WHAT THIS TASK INVOLVES:
In the following material, identify every line holding the string "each" and return it.

===============

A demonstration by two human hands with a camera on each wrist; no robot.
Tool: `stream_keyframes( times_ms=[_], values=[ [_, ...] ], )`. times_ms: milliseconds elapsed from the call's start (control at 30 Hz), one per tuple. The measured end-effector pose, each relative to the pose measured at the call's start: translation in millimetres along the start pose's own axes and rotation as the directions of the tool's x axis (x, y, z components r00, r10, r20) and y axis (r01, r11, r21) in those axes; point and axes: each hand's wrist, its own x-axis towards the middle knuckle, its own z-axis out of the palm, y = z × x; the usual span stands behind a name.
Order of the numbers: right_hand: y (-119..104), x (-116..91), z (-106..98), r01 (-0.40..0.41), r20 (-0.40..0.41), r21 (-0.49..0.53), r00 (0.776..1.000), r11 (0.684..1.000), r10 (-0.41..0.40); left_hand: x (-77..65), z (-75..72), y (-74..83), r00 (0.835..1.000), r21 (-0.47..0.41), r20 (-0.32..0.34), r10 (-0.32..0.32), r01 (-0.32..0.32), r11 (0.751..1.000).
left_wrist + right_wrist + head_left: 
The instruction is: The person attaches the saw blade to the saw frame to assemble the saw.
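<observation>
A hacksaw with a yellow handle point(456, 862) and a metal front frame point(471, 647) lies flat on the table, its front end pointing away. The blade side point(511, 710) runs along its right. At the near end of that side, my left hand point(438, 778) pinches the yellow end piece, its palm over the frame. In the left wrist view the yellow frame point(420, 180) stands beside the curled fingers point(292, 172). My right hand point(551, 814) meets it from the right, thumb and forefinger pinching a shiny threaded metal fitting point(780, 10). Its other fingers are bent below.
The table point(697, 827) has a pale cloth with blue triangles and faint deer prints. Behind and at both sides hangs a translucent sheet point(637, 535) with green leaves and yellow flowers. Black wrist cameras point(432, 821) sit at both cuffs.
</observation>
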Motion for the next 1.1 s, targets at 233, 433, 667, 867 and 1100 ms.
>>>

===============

WRITTEN RESPONSE:
A demonstration by two human hands with a camera on each wrist; no robot.
Tool: `stream_keyframes( times_ms=[_], values=[ [_, ...] ], )`. times_ms: milliseconds elapsed from the call's start (control at 30 Hz), one per tuple. The measured end-effector pose, each relative to the pose measured at the call's start: translation in millimetres along the start pose's own axes and rotation as the directions of the tool's x axis (x, y, z components r00, r10, r20) and y axis (r01, r11, r21) in those axes; point and axes: each hand's wrist, its own x-axis towards the middle knuckle, its own z-axis out of the palm, y = z × x; the usual span stands behind a name.

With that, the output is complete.